Aim of the task — Each line of the material that mentions the word "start" is to be copied.

Data shown —

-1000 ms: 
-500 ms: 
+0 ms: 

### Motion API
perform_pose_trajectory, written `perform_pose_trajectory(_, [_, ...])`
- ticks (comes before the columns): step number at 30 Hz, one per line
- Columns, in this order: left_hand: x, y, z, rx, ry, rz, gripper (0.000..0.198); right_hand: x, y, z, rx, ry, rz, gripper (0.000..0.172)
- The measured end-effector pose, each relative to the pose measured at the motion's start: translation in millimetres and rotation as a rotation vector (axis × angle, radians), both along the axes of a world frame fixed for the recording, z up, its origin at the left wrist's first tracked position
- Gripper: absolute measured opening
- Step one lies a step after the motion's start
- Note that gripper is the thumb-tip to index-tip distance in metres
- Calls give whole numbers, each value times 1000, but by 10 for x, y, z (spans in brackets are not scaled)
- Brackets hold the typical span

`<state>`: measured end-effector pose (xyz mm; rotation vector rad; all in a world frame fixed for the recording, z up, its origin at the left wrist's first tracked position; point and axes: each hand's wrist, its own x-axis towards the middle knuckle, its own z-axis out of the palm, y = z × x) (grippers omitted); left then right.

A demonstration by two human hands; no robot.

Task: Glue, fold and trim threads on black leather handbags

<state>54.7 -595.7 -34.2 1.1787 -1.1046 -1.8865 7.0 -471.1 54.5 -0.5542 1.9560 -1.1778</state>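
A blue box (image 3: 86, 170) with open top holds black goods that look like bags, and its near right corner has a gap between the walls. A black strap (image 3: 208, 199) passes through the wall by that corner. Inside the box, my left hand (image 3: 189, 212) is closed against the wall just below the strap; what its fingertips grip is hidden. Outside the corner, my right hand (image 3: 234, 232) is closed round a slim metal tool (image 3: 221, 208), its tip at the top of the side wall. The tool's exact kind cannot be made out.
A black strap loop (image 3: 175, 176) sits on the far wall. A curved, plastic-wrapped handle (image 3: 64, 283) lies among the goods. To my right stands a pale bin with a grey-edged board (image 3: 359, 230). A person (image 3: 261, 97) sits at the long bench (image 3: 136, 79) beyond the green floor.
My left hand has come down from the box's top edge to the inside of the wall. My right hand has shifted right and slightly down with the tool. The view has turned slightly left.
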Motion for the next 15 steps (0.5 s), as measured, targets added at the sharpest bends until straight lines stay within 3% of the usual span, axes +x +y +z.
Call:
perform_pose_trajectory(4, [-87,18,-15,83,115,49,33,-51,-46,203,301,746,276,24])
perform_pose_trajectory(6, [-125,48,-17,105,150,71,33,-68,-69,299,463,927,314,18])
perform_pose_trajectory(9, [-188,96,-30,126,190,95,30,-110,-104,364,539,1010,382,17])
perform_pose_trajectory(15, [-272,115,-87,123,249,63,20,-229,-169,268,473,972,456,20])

Finished task —
- The measured end-effector pose, each relative to the pose measured at the motion's start: translation in millimetres and rotation as a rotation vector (axis × angle, radians), both along the axes of a world frame fixed for the recording, z up, its origin at the left wrist's first tracked position
- Step one lies a step after the motion's start

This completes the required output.